Thursday, October 16, 2014

Raw Emotion Behind Music


I live by music. This actually really sucks at times. For the most part, any song that came out before May 12, 2010 reminds me of my life before the accident. Somehow music ruptures my soul in that case, by saying "your life was so, so great then and now you can't stand yourself." It's yet one more thing that is completely beyond my control. There are also some songs that sing about the past, that ache. Those that describe people leaving touch me especially. Because for me, it's not just one person, not even one group of friends, but everyone that left me.
I can take the rain on the roof of this empty house, that don't bother me. I miss the taste of a sweeter life; I miss the conversation. I can take a few tears now and then and just let them out. I'm not afraid to cry every once in a while.
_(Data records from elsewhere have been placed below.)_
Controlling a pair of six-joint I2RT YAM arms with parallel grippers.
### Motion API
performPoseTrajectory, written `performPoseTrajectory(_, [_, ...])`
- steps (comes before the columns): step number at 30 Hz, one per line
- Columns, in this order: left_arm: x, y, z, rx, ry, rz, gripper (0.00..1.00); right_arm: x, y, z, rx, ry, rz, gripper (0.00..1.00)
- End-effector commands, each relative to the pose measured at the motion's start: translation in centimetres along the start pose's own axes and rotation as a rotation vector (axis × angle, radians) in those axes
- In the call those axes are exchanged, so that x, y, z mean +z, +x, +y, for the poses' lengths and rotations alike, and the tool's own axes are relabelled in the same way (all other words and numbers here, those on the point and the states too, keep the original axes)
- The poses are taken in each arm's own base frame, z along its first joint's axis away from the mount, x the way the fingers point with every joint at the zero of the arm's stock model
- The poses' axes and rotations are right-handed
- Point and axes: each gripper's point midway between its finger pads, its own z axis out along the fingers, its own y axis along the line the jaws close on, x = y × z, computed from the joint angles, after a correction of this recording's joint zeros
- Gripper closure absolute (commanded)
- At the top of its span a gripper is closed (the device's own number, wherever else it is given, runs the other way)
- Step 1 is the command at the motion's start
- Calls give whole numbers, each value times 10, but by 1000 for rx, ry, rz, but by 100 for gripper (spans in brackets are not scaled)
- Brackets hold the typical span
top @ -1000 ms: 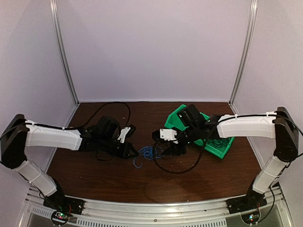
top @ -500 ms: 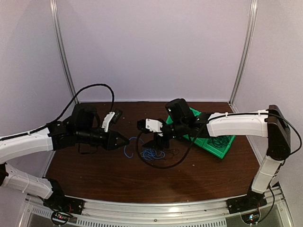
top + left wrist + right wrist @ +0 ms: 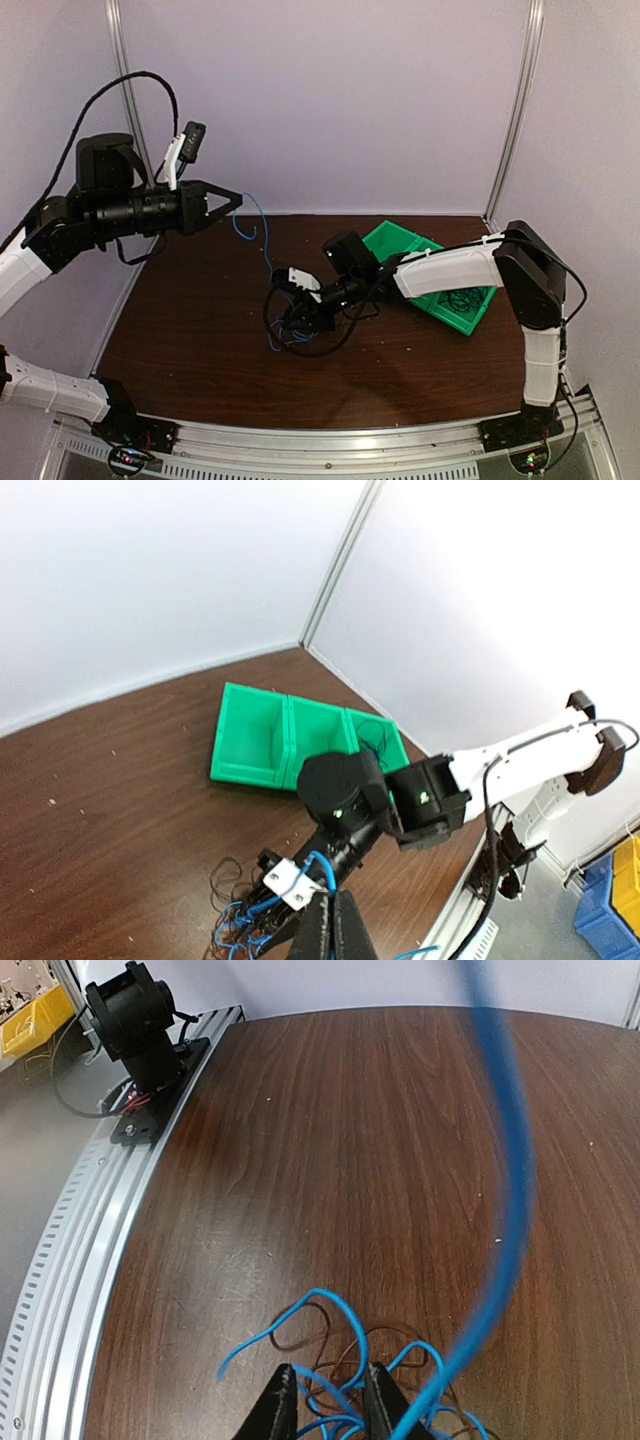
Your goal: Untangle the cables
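The left gripper (image 3: pixel 232 199), jaws pinched on a blue cable (image 3: pixel 252 232), has swung high off the table (image 3: pixel 190 330), stretching it free; the right gripper (image 3: pixel 292 318), jaws clamped narrow, pins the tangle (image 3: pixel 300 335) below, beside the bin (image 3: pixel 400 243).

Left claw (image 3: pixel 232 199) raised, right claw (image 3: pixel 290 318) low

We note a dark brown wooden table (image 3: pixel 200 330) with a green three-compartment plastic bin (image 3: pixel 455 300) toward 3 o'clock, near the back right corner. At 6 o'clock an aluminium rail (image 3: pixel 330 455) edges the table. White walls (image 3: pixel 320 100) enclose the cell.
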Motion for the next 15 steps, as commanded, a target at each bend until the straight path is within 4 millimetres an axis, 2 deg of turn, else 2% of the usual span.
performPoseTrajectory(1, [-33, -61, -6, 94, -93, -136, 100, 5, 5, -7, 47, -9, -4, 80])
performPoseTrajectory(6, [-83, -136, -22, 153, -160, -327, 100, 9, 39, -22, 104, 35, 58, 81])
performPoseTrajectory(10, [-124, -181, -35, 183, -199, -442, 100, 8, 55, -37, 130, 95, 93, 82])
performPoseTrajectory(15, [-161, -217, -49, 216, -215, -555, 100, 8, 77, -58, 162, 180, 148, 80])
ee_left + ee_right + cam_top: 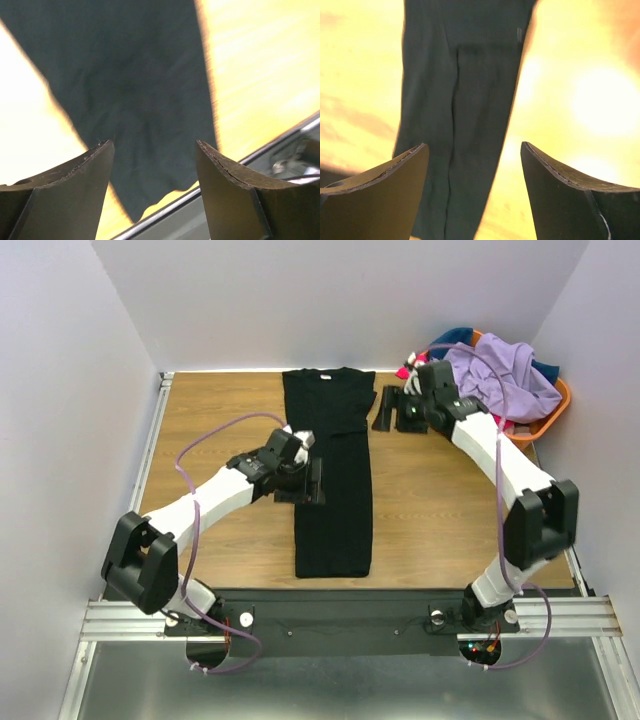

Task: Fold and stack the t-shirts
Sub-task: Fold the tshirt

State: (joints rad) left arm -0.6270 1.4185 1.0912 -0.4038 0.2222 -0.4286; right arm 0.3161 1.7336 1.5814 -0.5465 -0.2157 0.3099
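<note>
- Wooden tabletop (440, 510) carries a black t-shirt (335, 520) at centre, already folded lengthwise into a narrow strip.
- Crosswise folds and stacking look still to come; a lavender t-shirt (500, 375) lies heaped in the orange basket (562, 400).
- Left gripper (310, 482), fingers apart, sits at the strip's left edge, possibly touching it.
- Right gripper (396, 412), fingers apart and empty, hovers just beside the strip's upper right.

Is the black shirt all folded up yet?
Only partly. The black shirt lies flat as one long narrow strip, sides folded in, not yet folded short.
</note>
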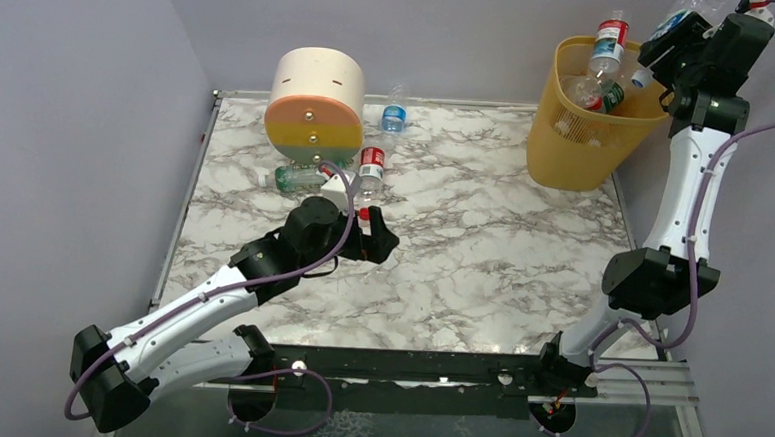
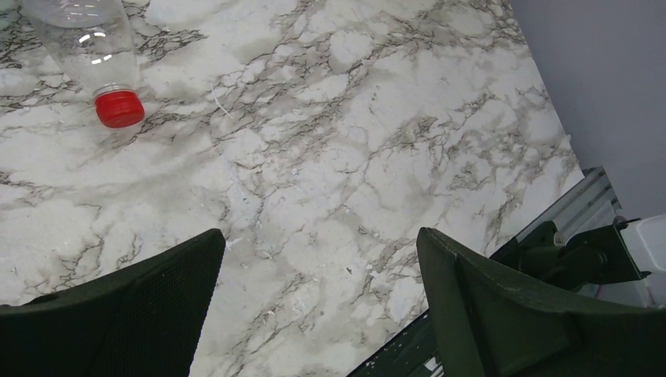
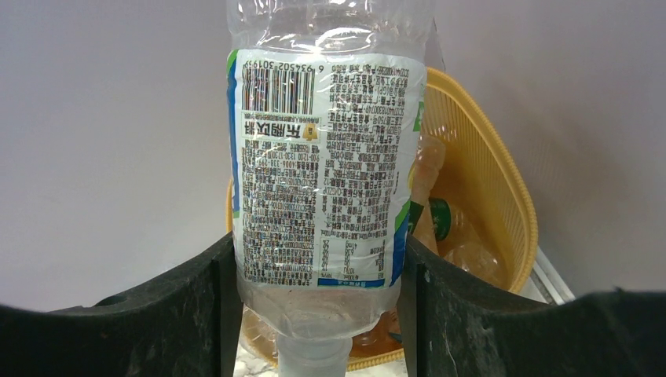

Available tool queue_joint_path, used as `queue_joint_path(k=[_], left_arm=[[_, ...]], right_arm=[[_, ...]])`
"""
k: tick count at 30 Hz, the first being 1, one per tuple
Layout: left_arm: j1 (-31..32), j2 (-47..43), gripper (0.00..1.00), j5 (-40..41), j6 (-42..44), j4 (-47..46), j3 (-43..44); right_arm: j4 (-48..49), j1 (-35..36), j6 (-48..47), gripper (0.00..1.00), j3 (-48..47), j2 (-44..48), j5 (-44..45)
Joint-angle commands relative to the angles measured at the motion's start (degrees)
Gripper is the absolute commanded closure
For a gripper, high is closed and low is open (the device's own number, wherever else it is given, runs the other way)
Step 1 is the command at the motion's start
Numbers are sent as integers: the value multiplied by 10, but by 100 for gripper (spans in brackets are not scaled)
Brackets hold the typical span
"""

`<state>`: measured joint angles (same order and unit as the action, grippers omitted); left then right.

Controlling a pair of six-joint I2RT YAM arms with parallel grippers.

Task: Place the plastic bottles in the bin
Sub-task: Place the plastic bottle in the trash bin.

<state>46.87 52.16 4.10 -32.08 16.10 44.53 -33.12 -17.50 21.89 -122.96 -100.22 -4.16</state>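
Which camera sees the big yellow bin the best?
The top view. It shows the whole bin, from rim to base, with bottles inside. The right wrist view shows only part of its wall, behind the held bottle. The left wrist view does not show the bin at all.

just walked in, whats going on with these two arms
The right arm's fingers are shut on a clear labelled bottle, raised by the rim of the yellow bin, which already holds several bottles. The left arm's fingers are open and empty, low over the marble table near a red-capped bottle. A green bottle and a blue-labelled bottle wait by the round drawer unit.
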Motion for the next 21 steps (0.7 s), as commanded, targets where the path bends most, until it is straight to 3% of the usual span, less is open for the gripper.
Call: queue_joint_path(k=[1,9,15,21], left_arm=[[-2,12,1,-15,12,-30,-4],[-4,24,1,-15,17,-30,3],[-3,24,1,-17,14,-32,0],[-4,21,1,-15,13,-29,0]], right_arm=[[-5,-11,20,44,-13,-31,-40],[-17,-15,28,43,-41,-72,-57],[-39,-15,30,15,-59,-93,-62],[-32,-15,33,11,-40,-80,-66]])
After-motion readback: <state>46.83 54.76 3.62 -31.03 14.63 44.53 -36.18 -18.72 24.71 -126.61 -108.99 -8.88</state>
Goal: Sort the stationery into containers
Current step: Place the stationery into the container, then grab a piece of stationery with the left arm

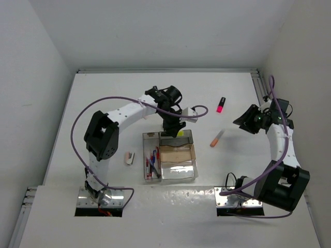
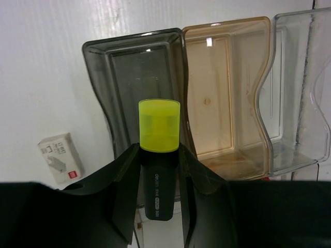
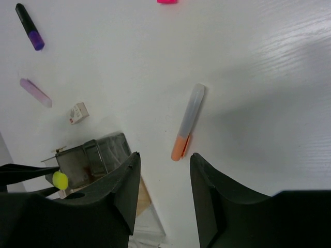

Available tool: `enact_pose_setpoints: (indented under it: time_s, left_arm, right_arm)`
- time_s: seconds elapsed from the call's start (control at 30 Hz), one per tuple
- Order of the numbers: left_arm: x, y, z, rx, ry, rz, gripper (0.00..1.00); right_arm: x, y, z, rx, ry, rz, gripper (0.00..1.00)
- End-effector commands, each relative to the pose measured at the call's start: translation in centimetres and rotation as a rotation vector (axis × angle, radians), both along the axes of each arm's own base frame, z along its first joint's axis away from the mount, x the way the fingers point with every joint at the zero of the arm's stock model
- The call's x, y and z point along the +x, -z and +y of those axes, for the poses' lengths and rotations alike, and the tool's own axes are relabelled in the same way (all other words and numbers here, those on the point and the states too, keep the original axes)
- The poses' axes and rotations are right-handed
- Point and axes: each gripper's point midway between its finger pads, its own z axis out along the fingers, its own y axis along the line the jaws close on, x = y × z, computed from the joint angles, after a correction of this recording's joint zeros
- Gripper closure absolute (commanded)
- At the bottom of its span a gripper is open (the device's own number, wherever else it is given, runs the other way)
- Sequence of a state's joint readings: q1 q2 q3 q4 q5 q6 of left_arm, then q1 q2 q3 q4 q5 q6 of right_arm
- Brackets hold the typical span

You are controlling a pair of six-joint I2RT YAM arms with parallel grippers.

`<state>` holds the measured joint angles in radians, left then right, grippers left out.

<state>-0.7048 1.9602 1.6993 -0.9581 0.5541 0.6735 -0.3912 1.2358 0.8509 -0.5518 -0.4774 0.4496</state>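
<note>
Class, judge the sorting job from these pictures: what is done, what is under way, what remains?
Done: red and blue pens lie in the long narrow tray. In hand: the left tool grips a yellow highlighter over the grey tray. Left: an orange highlighter, a pink highlighter and an eraser lie loose on the table; the right tool is open and empty.

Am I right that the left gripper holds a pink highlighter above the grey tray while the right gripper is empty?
Not quite: the left wrist view shows the highlighter in the left gripper is yellow, not pink; the rest holds.
</note>
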Motion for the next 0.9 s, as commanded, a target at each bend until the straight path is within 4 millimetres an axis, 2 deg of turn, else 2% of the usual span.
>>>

I like to think that we had it all. We drew a map to a better place. But on that road I took a fall, oh baby, why did you run away? Even though going on with you gone still upsets me, there are days every now and again I pretend I'm okay. But that's not what gets me. What hurts the most is being so close. I was there for you in your darkest times, I was there for you in your darkest nights. And having so much to say, and watching you walk away; never knowing what could have been. But I wonder where were you? When I was at my worst, down on my knees, and you said you had my back, so I wonder where were you? While you couldn't see that loving you was all that I was trying to do. It's hard to deal with the pain of loosing you everywhere I go, but I'm doing it. I hear your voice in my sleep at night, hard to resist temptation, 'cause something strange has come over me. And now I can't get over you. No, I just can't get over you. It's hard to force that smile when I see our old friends and I'm alone. Still harder, getting up, getting dressed, living with this pain. But I know if I could do it over, I would trade, give away, all the words that I saved in my heart that I left unspoken. What hurts the most is being so close. I was there for you in your darkest times, I was there for you in your darkest nights. And having so much to say, and watching you walk away, never knowing what could have been.  While you couldn't see that loving you was all that I was trying to do.
Like I said in a couple posts ago, I realize now that I was just a jerk. I realize that I am the most annoying frickin' person when you meet me now. But that doesn't change the fact that all I ever try to do, is love you. All of you. It so often feels like I socially did die. Yet at the same time I have to continue living with myself every stinking day.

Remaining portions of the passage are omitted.